Arboviruses (e.g. WNV, DENV, JEV, YFV, etc.) and the diseases they cause are major public health problems in regions of the world where they occur. The two most used methods to control these diseases are vaccination and application of pesticides. Vaccines, if available, are effective in controlling human disease, but do not eliminate the pathogenic arboviruses because most arboviruses are maintained in zoonotic cycles independent of humans. The application of pesticides is designed to reduce the density of a vector population, diminishing the level of virus transmission and indirectly reducing the incidence of infection and illness. But like vaccines, pesticides must be applied indefinitely, or the vectors and their associated diseases will reemerge. Heavy application of pesticides can be beneficial during epidemics but is not sustainable long-term because of the cost, public opposition, environmental toxicity and the development of resistance by the target vectors.

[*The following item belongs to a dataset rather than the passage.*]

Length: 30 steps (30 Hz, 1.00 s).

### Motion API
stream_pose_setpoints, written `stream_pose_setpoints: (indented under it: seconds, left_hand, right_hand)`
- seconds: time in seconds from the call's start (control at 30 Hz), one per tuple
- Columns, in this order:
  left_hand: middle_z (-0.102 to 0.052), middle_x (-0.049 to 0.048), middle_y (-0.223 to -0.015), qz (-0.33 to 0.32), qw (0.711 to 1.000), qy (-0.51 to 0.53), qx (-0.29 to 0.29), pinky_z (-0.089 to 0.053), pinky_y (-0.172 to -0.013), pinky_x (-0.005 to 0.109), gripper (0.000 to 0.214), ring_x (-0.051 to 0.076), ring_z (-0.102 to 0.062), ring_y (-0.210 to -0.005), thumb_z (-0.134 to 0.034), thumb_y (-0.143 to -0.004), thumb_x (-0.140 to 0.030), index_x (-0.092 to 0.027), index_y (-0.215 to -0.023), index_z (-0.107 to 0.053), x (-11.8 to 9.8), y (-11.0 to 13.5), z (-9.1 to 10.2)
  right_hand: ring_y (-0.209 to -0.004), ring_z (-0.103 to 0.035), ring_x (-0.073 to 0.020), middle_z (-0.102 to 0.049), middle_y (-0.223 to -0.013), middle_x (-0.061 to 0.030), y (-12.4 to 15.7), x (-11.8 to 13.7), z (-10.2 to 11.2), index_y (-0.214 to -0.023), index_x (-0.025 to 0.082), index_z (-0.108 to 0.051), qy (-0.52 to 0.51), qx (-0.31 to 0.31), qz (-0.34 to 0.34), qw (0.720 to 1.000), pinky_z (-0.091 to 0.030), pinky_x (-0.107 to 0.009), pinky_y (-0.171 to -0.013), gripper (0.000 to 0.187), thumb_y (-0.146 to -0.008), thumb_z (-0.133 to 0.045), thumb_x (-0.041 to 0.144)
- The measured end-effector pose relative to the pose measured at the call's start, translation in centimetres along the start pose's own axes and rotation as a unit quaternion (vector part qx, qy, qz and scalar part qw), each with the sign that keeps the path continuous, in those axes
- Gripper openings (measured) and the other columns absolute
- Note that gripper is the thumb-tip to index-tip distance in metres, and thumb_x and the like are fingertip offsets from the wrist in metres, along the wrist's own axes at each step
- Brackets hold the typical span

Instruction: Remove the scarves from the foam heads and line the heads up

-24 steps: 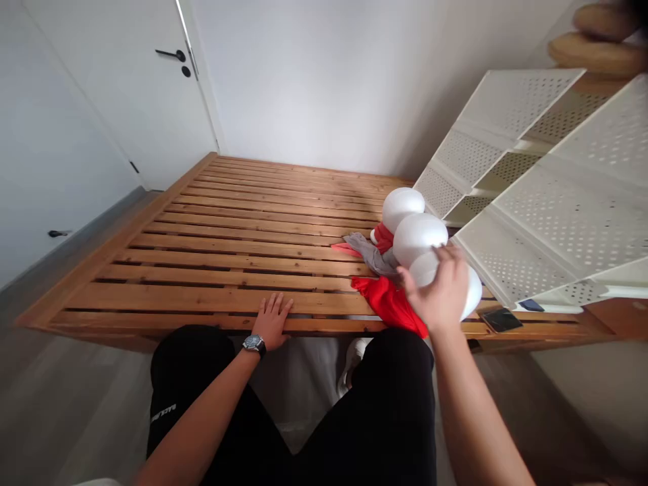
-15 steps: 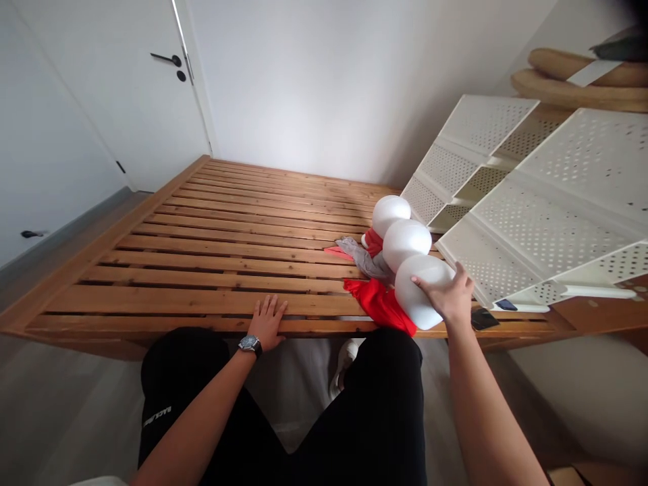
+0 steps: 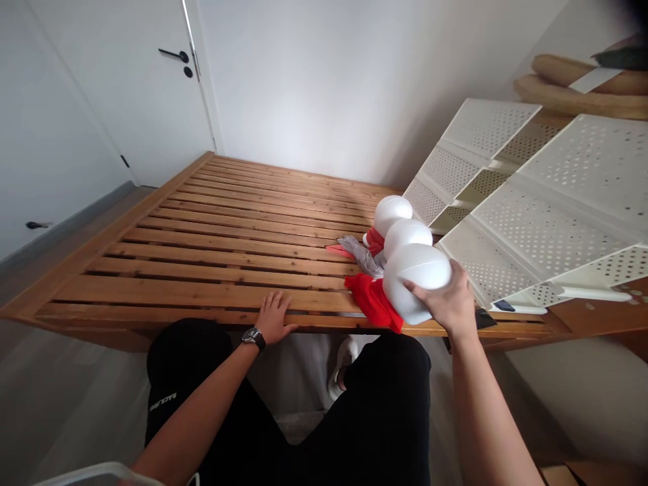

Recently, a third control option has been considered; manipulation of the insect microbiome to reduce the vector competence of mosquitoes for selected arbovirus pathogens. During the past 4 years the laboratory has identified and characterized two new taxa of mosquito specific viruses (MSVs), as well as several others within established taxa that include arboviruses, including flaviviruses. Mosquito-specific flaviviruses (MSFs) belong in two distinct clades within the genus flavivirus. One is phylogenetically distinct from the main flavivirus group that includes vertebrate arboviral pathogens (tick- and mosquito-borne). This clade includes MSFs such as cell fusing agent (CFAV), Culex flavivirus (CxFV), Aedes flavivirus (AeFV), Kamiti River (KRV), Quang Binh (QBV), and Nakiwogo (NAKV) virus. The second clade falls within the mosquito-borne clade of flavivirus pathogens and is closely related to medically important viruses such as WNV, DENV and YFV. This MSV clade includes Aripo (ARPV), Nounane (NANV), Nhumirim (NHUV), Donggang (DGV), Long Pine Key (LPKV), marisma (MMV) and other viruses.
Using LPKV and MMV as models the laboratory is currently exploring methods to create a population of mosquitoes that is infected with LKPV with reduced capacity to transmit human pathogenic arboviruses. The factors that determine the narrow host range of mosquito-specific viruses (using LKPV and MMV as models) are poorly understood and mechanisms such as attachment and entry, incompatibility with host cell factors, or temperature sensitivity have been suggested. Gaining insights into the elements that determine this host range will improve our understanding of MSF-vector interactions and evolution, and this knowledge can be leveraged to manipulate specific natural viral symbionts in mosquitoes, such as LPKV, to reduce their ability to transmit arboviral pathogens of public health importance.